▶ [EXERCISE DETAILS]:
Match the word "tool". Return each line of the data below where it appears.

○ ○ ○ ○ ○

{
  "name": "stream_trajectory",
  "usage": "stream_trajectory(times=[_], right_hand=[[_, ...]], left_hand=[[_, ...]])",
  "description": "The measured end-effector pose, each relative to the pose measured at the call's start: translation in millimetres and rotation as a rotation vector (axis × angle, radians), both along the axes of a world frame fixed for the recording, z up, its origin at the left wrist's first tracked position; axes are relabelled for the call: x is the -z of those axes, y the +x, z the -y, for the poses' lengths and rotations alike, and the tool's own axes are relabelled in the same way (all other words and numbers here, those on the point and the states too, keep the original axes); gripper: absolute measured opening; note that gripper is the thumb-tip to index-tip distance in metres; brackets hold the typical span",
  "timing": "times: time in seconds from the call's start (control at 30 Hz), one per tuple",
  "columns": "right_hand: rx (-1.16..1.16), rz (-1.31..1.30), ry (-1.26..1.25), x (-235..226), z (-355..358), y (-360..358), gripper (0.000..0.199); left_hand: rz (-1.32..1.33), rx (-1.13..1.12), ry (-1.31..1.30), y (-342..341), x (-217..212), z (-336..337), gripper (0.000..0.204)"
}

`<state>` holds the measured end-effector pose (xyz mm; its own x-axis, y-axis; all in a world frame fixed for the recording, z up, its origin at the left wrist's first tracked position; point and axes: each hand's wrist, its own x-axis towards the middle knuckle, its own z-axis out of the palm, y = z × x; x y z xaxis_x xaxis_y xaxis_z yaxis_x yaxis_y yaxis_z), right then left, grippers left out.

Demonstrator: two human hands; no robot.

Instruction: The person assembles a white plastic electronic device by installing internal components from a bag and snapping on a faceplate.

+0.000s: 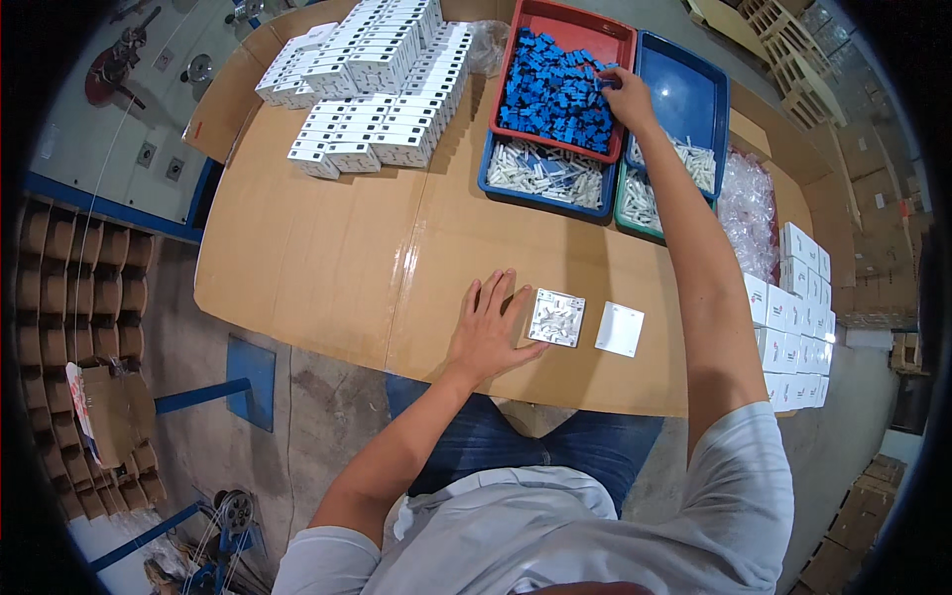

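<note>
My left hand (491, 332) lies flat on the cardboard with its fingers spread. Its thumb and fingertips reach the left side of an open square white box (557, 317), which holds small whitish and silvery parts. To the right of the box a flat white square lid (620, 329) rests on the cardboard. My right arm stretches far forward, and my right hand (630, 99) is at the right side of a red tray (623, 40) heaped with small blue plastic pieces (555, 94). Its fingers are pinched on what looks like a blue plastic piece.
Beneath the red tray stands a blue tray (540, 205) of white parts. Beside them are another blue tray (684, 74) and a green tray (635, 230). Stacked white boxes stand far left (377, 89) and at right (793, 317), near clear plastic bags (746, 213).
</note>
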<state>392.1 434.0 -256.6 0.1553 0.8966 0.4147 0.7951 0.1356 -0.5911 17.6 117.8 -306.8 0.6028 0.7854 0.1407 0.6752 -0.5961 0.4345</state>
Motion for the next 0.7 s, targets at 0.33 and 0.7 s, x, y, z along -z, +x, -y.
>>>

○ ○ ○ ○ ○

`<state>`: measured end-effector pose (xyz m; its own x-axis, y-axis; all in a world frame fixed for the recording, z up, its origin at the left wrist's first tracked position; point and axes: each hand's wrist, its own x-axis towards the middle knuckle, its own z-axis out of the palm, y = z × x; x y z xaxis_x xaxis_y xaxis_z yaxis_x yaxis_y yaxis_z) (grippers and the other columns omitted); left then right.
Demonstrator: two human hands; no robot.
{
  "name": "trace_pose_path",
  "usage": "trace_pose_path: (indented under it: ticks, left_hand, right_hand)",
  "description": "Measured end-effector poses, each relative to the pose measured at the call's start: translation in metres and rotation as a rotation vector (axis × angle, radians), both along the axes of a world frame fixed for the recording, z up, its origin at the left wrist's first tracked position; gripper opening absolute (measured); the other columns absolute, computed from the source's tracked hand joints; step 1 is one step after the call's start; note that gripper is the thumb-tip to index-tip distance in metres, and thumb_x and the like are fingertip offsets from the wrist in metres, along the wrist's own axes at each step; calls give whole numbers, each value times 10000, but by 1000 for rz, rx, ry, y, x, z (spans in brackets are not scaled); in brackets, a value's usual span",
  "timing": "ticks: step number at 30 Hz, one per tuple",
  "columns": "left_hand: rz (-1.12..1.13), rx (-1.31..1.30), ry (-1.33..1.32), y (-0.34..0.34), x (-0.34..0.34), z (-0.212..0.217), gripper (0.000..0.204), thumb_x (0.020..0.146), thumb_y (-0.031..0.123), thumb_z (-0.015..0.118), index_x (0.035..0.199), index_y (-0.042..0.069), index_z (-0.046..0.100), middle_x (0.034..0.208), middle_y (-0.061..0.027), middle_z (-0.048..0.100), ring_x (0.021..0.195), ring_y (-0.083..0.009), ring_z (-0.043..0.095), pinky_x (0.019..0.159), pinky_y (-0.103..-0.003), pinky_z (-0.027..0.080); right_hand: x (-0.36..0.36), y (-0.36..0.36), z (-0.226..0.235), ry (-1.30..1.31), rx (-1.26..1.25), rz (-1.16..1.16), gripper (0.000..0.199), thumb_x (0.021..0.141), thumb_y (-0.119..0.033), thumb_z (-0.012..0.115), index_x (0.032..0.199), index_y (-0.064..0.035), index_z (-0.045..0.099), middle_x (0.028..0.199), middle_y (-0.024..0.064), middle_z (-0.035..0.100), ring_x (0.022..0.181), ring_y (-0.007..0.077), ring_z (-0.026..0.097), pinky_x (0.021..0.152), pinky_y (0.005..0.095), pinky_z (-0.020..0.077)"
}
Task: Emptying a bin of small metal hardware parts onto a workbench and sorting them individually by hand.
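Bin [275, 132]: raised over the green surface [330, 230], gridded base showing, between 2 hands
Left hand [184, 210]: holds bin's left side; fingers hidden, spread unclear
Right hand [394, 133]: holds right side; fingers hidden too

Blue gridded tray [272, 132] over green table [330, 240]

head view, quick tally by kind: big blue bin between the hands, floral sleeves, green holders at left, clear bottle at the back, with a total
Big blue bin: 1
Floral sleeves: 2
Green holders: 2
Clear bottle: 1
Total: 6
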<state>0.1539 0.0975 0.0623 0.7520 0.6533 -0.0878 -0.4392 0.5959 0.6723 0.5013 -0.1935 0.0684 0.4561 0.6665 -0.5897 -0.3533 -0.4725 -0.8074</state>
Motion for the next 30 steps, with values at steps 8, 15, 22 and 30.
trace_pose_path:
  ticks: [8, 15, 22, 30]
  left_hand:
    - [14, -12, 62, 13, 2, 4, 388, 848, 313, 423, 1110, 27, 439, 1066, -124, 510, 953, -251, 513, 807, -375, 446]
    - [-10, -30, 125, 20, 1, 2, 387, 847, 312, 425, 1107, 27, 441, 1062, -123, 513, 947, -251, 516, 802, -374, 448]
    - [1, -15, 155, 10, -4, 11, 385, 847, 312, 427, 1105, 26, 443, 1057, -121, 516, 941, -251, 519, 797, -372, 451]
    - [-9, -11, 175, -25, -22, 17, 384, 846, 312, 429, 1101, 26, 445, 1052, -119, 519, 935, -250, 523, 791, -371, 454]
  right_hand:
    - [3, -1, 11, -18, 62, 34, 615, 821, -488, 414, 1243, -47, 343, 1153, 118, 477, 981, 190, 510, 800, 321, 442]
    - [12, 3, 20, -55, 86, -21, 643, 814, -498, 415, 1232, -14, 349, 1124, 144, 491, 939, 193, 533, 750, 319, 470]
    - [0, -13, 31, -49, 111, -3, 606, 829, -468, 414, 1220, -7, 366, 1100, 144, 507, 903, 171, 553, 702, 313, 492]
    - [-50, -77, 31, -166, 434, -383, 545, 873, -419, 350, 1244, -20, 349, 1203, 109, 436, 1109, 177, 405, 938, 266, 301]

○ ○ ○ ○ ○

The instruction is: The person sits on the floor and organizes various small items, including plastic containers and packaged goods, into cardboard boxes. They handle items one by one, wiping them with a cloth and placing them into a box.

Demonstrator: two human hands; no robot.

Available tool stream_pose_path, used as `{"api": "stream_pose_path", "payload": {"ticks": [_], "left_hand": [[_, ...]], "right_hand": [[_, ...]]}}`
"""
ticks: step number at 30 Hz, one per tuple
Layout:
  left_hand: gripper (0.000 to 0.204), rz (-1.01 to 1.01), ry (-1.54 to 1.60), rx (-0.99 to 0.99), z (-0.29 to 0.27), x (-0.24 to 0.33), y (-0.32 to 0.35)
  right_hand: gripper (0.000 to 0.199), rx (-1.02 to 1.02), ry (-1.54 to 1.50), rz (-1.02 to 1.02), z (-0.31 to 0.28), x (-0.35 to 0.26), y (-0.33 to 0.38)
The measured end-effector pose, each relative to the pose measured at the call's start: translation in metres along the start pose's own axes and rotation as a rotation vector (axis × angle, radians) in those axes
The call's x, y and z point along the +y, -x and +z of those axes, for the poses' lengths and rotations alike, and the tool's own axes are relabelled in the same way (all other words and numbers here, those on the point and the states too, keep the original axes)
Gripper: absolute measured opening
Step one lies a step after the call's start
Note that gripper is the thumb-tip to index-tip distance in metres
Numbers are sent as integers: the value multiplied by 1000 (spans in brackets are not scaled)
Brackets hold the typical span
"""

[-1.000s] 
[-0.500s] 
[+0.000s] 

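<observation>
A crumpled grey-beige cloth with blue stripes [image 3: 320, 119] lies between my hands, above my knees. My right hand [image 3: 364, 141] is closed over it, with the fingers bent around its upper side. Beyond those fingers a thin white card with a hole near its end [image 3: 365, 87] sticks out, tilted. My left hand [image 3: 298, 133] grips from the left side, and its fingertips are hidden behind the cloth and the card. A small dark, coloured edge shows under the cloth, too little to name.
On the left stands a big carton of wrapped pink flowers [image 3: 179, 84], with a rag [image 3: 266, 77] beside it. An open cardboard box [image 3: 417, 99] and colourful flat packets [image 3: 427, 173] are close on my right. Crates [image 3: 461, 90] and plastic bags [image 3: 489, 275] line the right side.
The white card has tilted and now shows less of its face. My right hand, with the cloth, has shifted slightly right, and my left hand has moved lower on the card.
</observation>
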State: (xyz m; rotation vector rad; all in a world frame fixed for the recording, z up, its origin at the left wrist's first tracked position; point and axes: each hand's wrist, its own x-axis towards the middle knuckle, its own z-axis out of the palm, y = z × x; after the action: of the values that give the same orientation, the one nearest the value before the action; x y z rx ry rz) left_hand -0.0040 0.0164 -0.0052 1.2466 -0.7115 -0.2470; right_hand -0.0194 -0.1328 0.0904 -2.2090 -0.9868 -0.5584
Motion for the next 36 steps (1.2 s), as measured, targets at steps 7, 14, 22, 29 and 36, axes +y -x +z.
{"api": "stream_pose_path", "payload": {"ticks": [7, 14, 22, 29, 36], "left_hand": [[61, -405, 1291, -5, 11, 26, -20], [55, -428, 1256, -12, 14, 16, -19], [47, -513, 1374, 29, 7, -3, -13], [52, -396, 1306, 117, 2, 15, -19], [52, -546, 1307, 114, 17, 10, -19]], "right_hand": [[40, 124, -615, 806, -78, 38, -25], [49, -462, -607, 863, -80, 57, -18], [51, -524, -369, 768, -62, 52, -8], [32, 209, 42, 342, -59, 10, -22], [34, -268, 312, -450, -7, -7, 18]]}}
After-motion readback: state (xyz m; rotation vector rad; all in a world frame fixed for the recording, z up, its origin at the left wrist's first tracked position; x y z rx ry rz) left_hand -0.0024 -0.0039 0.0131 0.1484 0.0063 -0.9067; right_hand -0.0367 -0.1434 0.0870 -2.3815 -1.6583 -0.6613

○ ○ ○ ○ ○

▶ [SOLUTION BELOW]:
  "description": "The measured end-effector pose, each relative to the pose measured at the call's start: translation in millimetres and rotation as a rotation vector (axis × angle, radians), both along the axes of a world frame fixed for the recording, z up, its origin at the left wrist's first tracked position; axes are relabelled for the call: x is the -z of those axes, y the +x, z the -y, for the poses' lengths and rotations alike, and the tool's own axes are relabelled in the same way (all other words and numbers here, those on the point and the states too, keep the original axes); gripper: absolute measured opening; note that gripper is the thumb-tip to index-tip distance in metres; brackets hold the typical span",
Available tool stream_pose_path, used as `{"api": "stream_pose_path", "payload": {"ticks": [_], "left_hand": [[_, ...]], "right_hand": [[_, ...]]}}`
The call's x, y and z point along the +y, -x and +z of those axes, for the poses' lengths and rotations alike, and the tool's own axes are relabelled in the same way (all other words and numbers here, those on the point and the states too, keep the original axes)

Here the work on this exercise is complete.